*** INFORMATION ***

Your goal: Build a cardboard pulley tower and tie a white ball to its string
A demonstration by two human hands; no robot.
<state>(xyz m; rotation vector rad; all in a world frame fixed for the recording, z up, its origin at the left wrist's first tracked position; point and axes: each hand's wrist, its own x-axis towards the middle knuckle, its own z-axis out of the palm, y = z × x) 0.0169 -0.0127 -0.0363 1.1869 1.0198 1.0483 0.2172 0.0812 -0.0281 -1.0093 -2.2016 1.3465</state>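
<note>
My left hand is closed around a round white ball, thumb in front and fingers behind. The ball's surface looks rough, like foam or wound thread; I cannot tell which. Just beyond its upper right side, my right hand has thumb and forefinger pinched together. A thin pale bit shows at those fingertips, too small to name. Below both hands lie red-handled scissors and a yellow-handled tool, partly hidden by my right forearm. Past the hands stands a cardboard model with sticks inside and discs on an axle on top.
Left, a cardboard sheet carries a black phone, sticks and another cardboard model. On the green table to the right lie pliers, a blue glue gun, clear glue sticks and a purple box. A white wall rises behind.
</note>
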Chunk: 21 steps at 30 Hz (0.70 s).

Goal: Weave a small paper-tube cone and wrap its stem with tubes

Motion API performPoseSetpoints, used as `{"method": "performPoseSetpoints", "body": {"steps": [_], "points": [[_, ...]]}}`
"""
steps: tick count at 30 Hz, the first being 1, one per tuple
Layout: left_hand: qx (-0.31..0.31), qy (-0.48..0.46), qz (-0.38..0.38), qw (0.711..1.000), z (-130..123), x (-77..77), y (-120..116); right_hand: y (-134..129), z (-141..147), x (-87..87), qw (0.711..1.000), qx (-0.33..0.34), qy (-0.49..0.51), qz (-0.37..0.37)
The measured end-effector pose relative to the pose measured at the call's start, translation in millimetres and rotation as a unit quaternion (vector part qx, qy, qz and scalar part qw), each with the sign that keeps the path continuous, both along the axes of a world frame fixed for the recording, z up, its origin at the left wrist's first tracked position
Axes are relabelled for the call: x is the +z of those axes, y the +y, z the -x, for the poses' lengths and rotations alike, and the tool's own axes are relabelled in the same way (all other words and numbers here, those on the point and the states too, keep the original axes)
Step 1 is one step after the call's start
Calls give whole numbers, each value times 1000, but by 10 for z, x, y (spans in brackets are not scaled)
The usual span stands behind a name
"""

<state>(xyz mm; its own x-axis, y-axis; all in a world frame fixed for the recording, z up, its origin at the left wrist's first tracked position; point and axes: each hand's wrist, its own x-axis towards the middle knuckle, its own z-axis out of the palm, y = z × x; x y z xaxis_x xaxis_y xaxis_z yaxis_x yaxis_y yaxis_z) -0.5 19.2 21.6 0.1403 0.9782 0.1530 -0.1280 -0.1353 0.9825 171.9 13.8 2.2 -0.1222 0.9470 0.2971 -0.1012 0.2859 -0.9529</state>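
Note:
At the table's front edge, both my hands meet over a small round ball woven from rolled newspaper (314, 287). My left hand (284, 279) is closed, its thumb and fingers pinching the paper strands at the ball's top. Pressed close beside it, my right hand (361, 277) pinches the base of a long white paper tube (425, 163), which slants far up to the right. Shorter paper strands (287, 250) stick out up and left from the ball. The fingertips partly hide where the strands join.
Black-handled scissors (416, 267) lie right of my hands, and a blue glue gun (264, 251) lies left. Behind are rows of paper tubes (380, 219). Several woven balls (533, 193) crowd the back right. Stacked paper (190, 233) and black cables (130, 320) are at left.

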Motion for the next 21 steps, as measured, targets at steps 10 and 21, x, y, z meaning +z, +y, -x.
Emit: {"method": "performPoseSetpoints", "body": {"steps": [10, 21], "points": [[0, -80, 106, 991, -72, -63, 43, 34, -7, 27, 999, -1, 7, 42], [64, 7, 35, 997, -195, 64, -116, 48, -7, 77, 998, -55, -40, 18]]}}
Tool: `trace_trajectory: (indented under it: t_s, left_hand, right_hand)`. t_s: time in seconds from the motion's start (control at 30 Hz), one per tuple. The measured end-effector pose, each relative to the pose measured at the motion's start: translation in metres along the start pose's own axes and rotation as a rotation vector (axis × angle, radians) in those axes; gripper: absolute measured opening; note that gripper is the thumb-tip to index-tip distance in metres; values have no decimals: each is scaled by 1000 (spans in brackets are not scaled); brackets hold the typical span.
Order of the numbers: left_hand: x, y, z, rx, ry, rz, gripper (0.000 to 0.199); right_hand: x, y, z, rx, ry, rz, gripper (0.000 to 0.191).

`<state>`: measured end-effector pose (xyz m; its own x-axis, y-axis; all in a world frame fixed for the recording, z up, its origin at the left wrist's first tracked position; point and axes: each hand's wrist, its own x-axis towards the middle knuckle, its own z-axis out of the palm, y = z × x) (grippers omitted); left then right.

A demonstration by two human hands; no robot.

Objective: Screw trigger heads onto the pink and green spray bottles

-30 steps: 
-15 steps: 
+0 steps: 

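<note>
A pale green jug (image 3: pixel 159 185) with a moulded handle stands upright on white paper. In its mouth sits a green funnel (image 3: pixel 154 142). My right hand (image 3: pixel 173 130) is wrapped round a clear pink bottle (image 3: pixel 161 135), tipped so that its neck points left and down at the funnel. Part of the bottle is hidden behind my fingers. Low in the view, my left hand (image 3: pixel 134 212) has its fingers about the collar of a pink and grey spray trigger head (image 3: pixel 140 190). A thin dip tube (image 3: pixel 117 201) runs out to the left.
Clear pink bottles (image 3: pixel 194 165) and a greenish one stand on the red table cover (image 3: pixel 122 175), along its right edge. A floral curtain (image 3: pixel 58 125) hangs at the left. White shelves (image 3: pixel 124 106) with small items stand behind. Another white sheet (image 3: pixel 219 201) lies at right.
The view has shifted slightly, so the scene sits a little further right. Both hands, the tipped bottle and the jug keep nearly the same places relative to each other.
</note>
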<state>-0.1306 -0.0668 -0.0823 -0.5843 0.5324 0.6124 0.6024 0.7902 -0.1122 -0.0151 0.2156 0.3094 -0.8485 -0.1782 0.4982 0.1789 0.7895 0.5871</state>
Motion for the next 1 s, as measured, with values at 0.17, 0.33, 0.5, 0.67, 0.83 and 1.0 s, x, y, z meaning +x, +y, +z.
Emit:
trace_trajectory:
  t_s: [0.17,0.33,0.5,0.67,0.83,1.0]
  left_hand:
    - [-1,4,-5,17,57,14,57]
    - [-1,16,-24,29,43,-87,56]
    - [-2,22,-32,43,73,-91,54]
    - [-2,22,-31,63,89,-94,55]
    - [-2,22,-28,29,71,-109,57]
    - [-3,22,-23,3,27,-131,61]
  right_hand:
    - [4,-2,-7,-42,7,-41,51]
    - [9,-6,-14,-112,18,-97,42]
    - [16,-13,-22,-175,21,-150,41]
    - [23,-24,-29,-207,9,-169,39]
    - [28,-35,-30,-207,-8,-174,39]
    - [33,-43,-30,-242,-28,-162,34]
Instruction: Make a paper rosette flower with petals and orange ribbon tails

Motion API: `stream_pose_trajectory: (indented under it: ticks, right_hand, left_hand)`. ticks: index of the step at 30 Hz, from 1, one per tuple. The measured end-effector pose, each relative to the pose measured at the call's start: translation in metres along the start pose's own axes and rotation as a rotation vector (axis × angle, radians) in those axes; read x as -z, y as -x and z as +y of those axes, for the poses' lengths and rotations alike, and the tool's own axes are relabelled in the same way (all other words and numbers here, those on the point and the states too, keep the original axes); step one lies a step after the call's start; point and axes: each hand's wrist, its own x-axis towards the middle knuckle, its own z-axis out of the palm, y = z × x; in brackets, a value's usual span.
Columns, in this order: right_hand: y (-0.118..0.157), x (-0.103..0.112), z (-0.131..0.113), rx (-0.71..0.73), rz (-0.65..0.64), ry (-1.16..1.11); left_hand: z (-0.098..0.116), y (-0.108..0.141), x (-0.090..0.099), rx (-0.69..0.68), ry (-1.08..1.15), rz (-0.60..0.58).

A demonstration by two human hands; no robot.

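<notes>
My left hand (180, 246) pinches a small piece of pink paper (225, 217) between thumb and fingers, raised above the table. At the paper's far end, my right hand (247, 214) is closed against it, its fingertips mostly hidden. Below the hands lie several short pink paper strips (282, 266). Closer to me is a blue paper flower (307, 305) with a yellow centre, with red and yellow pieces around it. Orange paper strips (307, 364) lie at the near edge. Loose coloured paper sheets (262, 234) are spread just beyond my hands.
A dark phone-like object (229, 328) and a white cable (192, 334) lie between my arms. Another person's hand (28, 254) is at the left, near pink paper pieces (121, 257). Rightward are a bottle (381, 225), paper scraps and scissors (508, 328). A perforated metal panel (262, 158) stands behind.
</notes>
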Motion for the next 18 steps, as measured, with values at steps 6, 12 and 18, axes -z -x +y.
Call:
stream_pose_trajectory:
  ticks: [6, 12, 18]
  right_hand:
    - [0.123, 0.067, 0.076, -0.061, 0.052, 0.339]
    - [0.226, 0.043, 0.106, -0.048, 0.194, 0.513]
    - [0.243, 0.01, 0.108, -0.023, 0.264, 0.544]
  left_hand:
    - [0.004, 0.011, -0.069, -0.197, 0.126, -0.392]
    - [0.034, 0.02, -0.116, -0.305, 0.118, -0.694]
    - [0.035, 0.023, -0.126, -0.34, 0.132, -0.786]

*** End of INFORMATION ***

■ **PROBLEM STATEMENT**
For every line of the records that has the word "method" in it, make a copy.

■ **RESULT OF THIS EXERCISE**
Motion API performPoseSetpoints, used as `{"method": "performPoseSetpoints", "body": {"steps": [_], "points": [[_, ...]]}}`
Emit: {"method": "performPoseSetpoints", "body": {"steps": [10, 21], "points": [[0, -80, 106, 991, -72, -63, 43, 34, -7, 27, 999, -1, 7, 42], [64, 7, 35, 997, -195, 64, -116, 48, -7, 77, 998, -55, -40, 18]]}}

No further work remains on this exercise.